(1885-1965)
Born in Sand Bank (now Altmar), New York, March 7, 1885, Milton Clark Avery began his artistic during his teenage years and painted almost daily until two years before his death in 1965. He left school at the age of sixteen to work at the Hartford Machine and Screw Company and the Underwood Manufacturing Company in Connecticut assembling machine parts to support his family. Sometime after his father died in 1905, Avery began taking art classes at the Connecticut League of Art Students in Hartford and studied there on a part-time basis until 1918. Between 1917 and 1925, he was employed as a file clerk for the Travelers Insurance Company and as a construction worker. He continued his studies in art at the School of the Art Society of Hartford and eventually became a member of the Connecticut Academy of the Fine Arts. Soon after meeting Sally Michel on a summer trip to Gloucester, Massachusetts, Avery followed her to New York City and the couple married in 1926.
The Averys quickly became part of the lively and exciting art scene in Manhattan. Milton enrolled in classes at the Art Students League and frequented sketch classes there until 1938. He first exhibited at the Wadsworth Atheneum’s Fifth Annual Exhibition of Oil Paintings and Sculpture in 1915, but soon after his arrival in New York he began showing regularly. His work was included in the Society of Independent Artists exhibition in 1927 and the following year fellow artist Bernard Karifol selected two of his paintings for a group show at the Opportunity Gallery in New York, which included works by Mark Rothko, with whom Avery became especially close and who introduced him to Barnett Newman and Adolph Gottlieb. He also befriended Marsden Hartley. Beginning in 1932, the Averys began summering in Gloucester with Rothko, Gottlieb, and Newman, and in the same year, his only child, daughter March, was born.
From the late 1920s to the 1940s, Avery’s reputation grew at a rapid pace. He won numerous awards and as his works began to be acquired by collectors such as Duncan Phillips and Albert Barnes. From 1935 to 1943, Avery was represented by Valentine
Gallery and from 1943 to 1950 by Paul Rosenfeld & Company Gallery. He had his first solo museum exhibition at the Phillips Memorial Gallery in Washington, D.C. in 1944 and his first retrospective showing at the Durand-Ruel Galleries in 1947. In the late 1940s, Avery began to experiment with dry point and monotype prints. He also ended his affiliation with Rosenberg, who sold his inventory of Avery paintings to Roy Neuberger. In the late 1940s, Avery suffered his first major heart attack, an illness from which he never completely recovered.

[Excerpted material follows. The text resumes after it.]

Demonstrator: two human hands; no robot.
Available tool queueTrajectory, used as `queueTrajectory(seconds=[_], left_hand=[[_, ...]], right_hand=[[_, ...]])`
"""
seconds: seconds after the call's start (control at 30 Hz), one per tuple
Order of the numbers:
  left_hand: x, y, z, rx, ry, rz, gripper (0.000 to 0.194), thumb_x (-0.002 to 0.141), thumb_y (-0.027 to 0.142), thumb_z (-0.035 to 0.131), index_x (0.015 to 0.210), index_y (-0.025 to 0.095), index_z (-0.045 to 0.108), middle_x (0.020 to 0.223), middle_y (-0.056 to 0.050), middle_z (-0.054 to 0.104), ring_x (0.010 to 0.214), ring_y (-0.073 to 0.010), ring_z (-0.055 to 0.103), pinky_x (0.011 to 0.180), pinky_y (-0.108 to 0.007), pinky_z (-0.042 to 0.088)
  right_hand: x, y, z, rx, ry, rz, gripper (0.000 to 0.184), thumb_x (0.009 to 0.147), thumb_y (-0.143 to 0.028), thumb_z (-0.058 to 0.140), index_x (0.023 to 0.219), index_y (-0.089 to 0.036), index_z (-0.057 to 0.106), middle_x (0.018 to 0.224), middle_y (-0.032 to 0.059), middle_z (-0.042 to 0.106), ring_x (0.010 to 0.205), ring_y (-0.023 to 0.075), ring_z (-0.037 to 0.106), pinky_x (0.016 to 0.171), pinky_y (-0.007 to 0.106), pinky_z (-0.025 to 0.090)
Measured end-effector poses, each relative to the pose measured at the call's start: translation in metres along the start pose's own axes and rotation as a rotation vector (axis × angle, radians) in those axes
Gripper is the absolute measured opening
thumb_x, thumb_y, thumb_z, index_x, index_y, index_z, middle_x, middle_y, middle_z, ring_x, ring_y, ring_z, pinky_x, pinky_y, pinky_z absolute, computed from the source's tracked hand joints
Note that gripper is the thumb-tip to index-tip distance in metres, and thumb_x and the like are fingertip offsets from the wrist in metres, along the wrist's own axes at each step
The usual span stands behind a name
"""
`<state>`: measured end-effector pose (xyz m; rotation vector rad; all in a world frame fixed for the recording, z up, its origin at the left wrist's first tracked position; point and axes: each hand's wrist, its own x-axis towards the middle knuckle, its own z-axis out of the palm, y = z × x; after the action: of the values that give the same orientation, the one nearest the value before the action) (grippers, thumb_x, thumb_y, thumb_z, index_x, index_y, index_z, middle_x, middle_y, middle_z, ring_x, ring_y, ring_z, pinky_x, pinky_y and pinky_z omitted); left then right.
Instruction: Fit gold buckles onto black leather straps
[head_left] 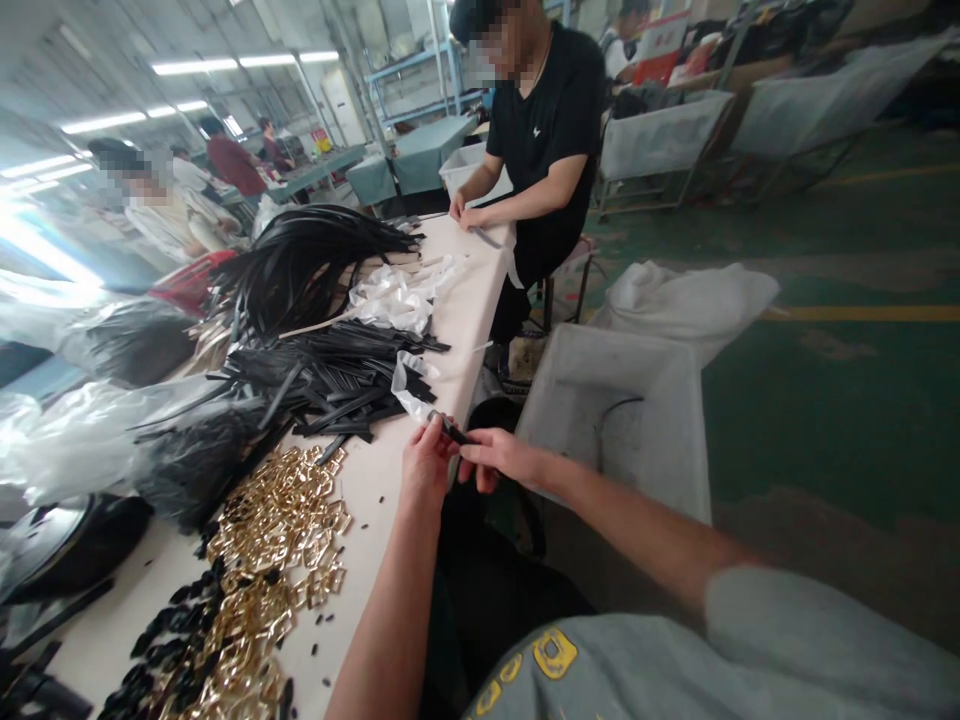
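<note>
My left hand is closed around one end of a short black strap, over the table's edge. My right hand pinches the same strap from the other side, its lower fingers loosely curled. A translucent plastic strip trails from beside my left fingers onto the table. Close by lies a pile of flat black straps. Nearer me, gold-coloured metal buckles are heaped on the white table, with small black pieces scattered around them.
Long black strips and crumpled white plastic cover the table further off. A co-worker sits at the far end, handling a strip. Right of the table stands a white bin with a dark strip inside. Plastic bags line the left side.
</note>
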<state>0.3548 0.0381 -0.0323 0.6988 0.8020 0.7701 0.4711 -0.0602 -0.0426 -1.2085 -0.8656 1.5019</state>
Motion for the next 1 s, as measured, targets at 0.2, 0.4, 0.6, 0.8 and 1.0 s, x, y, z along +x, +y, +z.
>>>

The period from 1950 until 1963 was a time of transitions and change for Avery. In 1951, he joined the newly established Grace Borgenicht Gallery in New York. The following year, he traveled to Europe for the first time and visited London, Paris, and the French Rivera. He spent the summer months during the 1950s at various art colonies including The MacDowell Colony in Peterborough, New Hampshire, the Yaddo Art Colony near Saratoga Springs, New York, and Provincetown, Massachusetts. He continued to paint, despite failing health, but suffered a second heart attack in 1960, which truly incapacitated him. He was honored with two retrospective exhibitions during this time, one at The Baltimore Museum of Art in 1952 and another at The Whitney Museum of American Art in 1960. In 1963, Milton Avery painted his last work and died two years later, January 3, 1965 in New York City.
Avery’s style evolved over time from Impressionism to modernism and by the 1930s he had developed his signature style of combining abstraction with representational forms to create a unified whole. In his mature paintings, he flattened form and applied intense colors in large unbroken areas. This unique style, often depicting scenes from the natural world and images of the artist’s family, has become part of the canon of modernism.